Hadeed v. John Does (Yelp v. Hadeed)
Hadeed Carpet Cleaning filed suit in Virginia state court against the authors of seven reviews on Yelp that confirmed what many other reviewers were saying – that Hadeed advertises very low prices to lure consumers but always finds a way to charge more. Hadeed asserted that the seven defendants were actually a Hadeed competitor, not customers, and demanded their identifying information. A trial judge in Alexandria rejected Yelp’s objections to the subpoena and held Yelp in contempt. On appeal, we argue for Yelp that Yelp need not respond to a Virginia state court subpoena, but that Hadeed must get a subpoena from the California courts before Yelp, headquartered in San Francisco, can be ordered to comply, and that Hadeed has not come close to meeting the well-accepted First Amendment test for identifying anonymous speakers. The Virginia Court of Appeals affirmed the order enforcing the subpoena, reasoning that the statutory standard in Virginia Code Section 8.01-407.1 allows discovery based merely on the plaintiffs’ representation that it has conducted an investigation and has not reason to believe that the anonymous statements about it are true.
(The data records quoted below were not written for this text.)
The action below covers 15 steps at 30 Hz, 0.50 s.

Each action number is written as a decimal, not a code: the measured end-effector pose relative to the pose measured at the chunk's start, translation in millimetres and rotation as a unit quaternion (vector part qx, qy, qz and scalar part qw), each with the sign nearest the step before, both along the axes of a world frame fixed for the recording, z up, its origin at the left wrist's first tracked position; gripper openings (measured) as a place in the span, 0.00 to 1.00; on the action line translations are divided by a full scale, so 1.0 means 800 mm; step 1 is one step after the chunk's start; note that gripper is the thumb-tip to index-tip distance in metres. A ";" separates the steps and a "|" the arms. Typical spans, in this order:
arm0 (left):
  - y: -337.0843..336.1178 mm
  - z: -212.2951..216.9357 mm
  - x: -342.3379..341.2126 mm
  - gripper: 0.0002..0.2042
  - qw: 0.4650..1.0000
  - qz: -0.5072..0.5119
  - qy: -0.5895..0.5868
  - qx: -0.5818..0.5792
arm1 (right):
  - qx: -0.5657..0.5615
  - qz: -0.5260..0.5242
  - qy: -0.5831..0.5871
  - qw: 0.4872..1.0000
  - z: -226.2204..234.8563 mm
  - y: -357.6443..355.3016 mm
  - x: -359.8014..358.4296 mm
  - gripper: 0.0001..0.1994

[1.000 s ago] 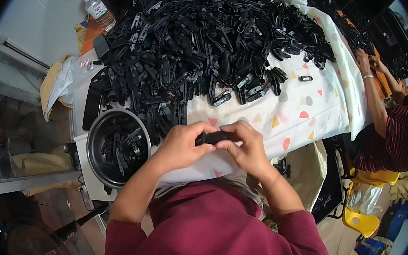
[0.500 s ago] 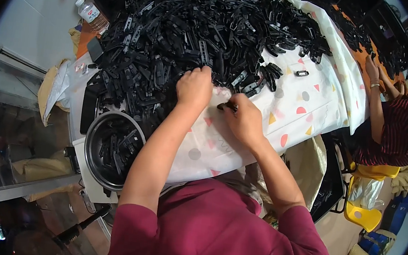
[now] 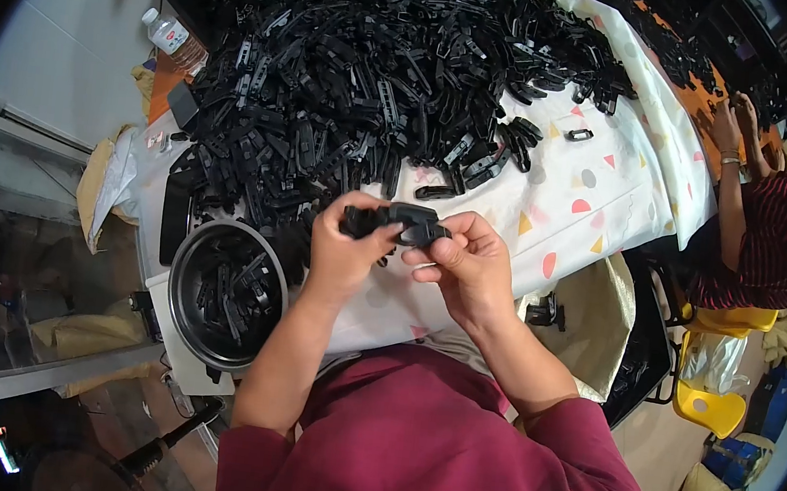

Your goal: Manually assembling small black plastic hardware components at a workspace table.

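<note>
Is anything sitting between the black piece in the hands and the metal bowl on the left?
Nothing visible does. Both the left hand and right hand hold the black plastic piece above the cloth; the metal bowl lies open just left of the left forearm.

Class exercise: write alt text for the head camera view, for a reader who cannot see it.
Two bare hands, left hand and right hand, hold a small black plastic part between them above a patterned white cloth. Behind lies a big pile of similar black parts; a round metal bowl holding more sits at the left.
</note>
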State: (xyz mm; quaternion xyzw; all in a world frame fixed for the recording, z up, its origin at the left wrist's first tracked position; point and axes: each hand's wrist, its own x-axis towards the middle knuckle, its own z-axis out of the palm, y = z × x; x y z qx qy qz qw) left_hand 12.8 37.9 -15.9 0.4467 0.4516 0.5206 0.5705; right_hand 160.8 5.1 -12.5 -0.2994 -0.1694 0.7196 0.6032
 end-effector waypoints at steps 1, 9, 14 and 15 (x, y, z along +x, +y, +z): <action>-0.006 -0.004 -0.003 0.09 0.998 -0.012 -0.050 0.040 | 0.041 -0.002 -0.019 0.999 0.002 -0.004 -0.004 0.08; -0.014 0.004 -0.009 0.11 0.974 -0.041 -0.034 0.219 | 0.117 -0.013 -0.113 0.987 0.015 -0.023 -0.007 0.08; -0.010 0.023 -0.021 0.16 0.925 -0.097 0.061 0.362 | 0.116 0.017 -0.129 0.985 0.018 -0.033 -0.004 0.07; -0.012 0.023 -0.022 0.16 0.923 -0.103 0.068 0.363 | 0.123 0.014 -0.148 0.981 0.018 -0.034 -0.005 0.07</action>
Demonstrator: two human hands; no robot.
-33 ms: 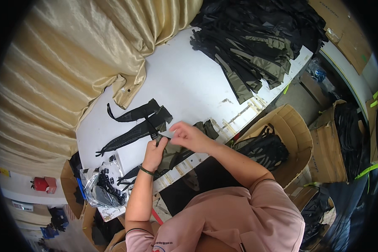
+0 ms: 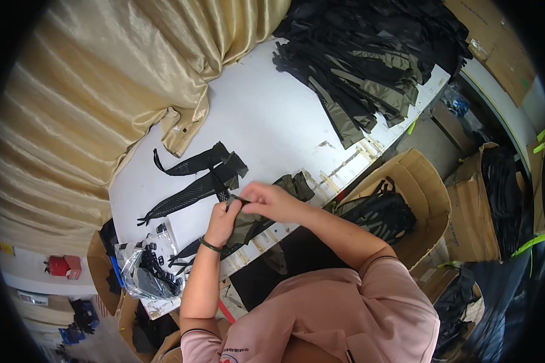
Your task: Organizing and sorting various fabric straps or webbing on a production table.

The Virginia Supreme Court granted leave to appeal raising many questions about the Court of Appeals opinion on the First Amendment, statutory and subpoena jurisdictional issues, and after oral argument was held it called for additional briefing on jurisdiction. In the end, the court ruled that Virginia law does not authorize a subpoena to out-of-state residents, including corporations, and that Virginia lawyers seeking to identify anonymous users whose information is in the hands of out-of-state commenting forums must seek to enforce those subpoenas in the states where the records are located.